Where the line with "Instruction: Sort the" appears below, start writing out lines exactly, and finish with the line with "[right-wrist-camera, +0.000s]", which is included; write out nothing else.
════════════════
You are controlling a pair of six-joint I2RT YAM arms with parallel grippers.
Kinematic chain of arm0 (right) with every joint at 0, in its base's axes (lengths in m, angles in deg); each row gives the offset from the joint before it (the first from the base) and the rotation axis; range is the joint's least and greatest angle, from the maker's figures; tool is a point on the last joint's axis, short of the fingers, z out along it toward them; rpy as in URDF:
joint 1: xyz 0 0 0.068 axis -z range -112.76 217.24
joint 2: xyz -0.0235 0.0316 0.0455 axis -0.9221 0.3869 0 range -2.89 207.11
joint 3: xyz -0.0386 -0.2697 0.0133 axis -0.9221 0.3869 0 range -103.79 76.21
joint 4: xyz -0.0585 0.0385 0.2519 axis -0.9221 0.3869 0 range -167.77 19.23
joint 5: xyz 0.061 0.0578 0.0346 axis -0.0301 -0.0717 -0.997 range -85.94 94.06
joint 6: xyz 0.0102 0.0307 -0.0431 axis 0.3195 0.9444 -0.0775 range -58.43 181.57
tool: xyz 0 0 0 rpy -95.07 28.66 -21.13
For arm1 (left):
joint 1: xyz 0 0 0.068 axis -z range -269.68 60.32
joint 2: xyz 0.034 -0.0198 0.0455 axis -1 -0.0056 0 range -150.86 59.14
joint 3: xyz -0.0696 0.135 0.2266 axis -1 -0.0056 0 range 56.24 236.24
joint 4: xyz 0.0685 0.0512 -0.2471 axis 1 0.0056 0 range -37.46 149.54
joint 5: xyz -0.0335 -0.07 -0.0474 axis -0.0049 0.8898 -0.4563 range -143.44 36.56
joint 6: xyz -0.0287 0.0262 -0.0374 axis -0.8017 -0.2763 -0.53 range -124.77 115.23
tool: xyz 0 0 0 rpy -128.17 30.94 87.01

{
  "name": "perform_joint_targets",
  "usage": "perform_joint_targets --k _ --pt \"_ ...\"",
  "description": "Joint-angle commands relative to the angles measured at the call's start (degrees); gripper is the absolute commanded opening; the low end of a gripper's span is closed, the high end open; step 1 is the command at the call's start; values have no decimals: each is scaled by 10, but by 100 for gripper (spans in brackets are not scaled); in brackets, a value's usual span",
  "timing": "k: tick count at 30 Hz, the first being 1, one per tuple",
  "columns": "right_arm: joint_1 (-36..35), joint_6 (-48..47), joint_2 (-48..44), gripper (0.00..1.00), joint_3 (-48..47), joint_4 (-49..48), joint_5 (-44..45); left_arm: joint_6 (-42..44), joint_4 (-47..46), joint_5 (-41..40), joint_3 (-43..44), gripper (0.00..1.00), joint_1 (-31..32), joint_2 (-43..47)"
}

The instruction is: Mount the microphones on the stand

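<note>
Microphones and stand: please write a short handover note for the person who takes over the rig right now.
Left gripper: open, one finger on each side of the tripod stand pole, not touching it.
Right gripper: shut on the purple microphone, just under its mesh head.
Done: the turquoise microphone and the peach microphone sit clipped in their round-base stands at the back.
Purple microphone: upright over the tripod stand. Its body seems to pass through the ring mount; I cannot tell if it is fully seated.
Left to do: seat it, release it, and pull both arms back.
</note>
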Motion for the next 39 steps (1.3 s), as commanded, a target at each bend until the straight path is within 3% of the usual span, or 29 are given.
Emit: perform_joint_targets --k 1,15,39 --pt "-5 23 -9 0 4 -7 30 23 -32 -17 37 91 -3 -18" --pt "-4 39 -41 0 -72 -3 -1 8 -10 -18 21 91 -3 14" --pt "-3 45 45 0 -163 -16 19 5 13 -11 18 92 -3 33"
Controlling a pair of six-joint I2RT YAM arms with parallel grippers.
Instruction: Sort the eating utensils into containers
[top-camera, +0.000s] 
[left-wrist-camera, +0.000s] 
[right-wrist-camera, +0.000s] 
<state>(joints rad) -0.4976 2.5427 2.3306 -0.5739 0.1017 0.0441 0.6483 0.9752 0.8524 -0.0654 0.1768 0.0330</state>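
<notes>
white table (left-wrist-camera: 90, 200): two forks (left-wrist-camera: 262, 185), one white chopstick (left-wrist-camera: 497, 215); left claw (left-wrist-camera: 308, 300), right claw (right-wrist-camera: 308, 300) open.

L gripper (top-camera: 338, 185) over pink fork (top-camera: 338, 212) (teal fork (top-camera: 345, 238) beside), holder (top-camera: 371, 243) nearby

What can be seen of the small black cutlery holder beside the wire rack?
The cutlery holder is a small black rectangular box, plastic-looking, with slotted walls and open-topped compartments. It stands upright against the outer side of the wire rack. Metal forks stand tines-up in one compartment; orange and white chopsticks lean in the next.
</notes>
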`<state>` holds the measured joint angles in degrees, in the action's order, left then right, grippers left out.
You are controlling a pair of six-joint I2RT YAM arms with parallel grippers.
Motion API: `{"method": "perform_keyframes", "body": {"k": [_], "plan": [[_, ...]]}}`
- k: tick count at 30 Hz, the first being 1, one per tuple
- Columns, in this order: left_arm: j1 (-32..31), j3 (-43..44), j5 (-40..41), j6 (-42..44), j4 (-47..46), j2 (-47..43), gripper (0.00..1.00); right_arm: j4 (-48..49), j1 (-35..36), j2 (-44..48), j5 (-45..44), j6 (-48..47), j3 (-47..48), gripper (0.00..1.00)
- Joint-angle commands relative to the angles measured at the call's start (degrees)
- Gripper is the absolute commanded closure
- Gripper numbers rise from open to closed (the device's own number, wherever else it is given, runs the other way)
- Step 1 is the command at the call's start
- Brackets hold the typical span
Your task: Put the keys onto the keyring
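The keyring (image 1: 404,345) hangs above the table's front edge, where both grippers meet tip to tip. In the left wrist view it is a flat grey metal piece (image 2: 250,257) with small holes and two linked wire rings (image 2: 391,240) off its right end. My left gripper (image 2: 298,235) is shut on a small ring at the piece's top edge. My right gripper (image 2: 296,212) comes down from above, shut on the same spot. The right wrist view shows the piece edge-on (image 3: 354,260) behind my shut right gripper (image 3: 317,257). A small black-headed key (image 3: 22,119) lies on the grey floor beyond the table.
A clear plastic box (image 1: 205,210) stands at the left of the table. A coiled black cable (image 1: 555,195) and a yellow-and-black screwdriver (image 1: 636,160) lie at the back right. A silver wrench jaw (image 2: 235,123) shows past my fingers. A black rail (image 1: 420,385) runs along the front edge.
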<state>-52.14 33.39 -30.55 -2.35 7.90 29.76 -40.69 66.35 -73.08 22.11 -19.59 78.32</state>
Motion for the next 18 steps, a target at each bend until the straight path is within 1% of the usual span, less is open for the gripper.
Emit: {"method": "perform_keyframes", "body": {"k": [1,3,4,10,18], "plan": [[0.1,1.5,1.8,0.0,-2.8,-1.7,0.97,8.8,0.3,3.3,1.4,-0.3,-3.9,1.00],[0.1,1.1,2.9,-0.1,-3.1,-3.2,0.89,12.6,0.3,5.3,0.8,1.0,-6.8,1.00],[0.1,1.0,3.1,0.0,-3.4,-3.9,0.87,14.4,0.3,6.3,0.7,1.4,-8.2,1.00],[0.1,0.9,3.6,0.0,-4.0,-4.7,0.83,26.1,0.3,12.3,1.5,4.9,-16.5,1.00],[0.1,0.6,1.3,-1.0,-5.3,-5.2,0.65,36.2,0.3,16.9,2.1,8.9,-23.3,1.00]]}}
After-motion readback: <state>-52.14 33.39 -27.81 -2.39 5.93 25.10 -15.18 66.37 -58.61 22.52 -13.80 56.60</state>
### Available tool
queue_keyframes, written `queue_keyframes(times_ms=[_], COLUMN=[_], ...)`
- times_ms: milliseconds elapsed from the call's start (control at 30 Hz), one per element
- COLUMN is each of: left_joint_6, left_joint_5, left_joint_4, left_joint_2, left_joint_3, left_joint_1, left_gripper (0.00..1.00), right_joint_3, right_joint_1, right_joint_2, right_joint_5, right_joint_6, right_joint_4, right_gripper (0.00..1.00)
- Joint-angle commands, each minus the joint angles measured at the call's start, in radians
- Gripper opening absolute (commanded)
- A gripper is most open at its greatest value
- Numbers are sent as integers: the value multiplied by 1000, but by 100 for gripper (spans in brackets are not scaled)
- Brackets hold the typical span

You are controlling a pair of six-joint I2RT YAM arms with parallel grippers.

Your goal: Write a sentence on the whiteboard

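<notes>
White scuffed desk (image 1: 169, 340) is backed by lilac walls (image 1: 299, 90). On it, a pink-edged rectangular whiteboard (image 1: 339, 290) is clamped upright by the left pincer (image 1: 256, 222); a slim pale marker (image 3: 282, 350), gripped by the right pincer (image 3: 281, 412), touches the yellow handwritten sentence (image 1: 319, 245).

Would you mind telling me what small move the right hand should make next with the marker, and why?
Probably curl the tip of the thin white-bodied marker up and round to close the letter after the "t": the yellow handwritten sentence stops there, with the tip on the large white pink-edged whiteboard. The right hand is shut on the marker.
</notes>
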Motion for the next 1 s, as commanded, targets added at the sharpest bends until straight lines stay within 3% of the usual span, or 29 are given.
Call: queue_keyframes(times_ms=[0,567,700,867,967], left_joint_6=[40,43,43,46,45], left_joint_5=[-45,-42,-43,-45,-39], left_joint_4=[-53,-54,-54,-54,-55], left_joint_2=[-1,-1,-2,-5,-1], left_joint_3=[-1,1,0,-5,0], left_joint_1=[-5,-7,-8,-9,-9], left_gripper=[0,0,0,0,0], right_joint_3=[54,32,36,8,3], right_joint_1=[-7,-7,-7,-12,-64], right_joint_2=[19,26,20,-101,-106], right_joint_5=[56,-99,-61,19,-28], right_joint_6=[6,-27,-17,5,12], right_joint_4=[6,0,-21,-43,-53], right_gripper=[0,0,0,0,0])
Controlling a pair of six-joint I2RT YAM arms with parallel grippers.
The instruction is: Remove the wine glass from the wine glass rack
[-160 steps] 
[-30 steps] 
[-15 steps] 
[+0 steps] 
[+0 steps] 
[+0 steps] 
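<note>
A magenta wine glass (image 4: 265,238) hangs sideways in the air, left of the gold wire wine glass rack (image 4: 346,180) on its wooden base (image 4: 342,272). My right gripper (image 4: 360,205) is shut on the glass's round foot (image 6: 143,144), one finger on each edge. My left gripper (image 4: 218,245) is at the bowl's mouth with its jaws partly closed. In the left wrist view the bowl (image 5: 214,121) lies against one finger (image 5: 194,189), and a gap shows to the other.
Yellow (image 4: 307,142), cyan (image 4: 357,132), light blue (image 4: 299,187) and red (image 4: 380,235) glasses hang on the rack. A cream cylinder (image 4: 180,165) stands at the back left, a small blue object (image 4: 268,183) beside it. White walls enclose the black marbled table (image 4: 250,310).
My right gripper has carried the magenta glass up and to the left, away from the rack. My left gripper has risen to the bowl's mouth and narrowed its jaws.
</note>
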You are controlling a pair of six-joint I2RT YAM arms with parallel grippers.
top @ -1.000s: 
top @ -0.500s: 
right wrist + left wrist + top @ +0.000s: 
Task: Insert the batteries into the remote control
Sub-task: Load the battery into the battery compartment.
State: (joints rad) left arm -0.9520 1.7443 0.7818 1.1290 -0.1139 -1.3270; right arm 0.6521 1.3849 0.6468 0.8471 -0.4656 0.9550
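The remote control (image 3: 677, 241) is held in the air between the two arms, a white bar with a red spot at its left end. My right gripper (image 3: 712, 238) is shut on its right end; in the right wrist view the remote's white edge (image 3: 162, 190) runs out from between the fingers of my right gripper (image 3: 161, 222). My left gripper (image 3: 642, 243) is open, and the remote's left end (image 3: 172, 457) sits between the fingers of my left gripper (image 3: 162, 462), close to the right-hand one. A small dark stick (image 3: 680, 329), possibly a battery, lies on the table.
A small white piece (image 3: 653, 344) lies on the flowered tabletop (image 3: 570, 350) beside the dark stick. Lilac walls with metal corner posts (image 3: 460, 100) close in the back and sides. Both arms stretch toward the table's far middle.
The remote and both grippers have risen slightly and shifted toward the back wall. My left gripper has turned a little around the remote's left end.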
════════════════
▶ [Your solution]
Instruction: Sort the eating utensils into containers
[top-camera, +0.000s] 
[left-wrist-camera, +0.000s] 
[right-wrist-camera, +0.000s] 

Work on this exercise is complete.